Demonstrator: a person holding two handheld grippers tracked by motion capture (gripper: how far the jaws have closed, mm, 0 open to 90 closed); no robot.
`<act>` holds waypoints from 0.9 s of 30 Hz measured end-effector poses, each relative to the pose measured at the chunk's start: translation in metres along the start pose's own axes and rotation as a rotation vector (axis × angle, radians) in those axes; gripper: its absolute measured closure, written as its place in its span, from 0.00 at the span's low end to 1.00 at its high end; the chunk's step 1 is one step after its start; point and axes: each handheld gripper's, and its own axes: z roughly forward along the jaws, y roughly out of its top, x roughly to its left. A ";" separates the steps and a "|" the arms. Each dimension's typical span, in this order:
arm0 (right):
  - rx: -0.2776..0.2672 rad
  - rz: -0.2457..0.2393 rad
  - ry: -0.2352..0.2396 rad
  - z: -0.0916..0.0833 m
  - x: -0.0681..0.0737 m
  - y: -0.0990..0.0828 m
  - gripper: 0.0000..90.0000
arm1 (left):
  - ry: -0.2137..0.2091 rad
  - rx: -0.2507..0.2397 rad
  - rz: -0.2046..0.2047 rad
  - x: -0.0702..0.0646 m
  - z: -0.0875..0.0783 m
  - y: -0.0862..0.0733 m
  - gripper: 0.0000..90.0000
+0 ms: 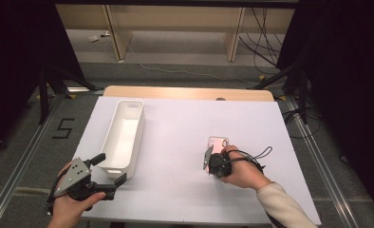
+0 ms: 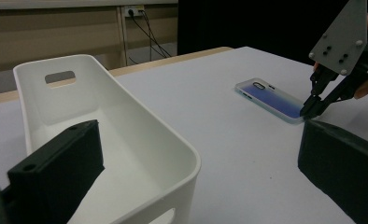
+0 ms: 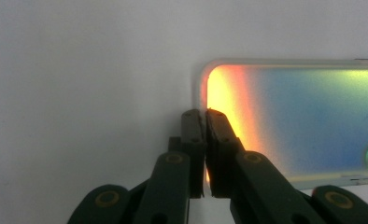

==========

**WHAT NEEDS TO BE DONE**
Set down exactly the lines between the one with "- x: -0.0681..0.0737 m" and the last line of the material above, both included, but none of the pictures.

**SOLUTION BELOW**
  - x: -0.0681..0.0737 m
  - y: -0.0990..0.0828 m
  - gripper: 0.0000..90.0000
arm1 (left):
  - ry: -0.2137..0.2091 rad
  - rx: -0.2507..0.2397 rad
  - rz: -0.2046..0.2047 rad
  - x: -0.0702..0.0646 m
  - z: -0.0875..0.0783 m
  - y: -0.0862..0.0733 m
  - gripper: 0.0000..90.0000
+0 ms: 
+0 ms: 
+0 ms: 

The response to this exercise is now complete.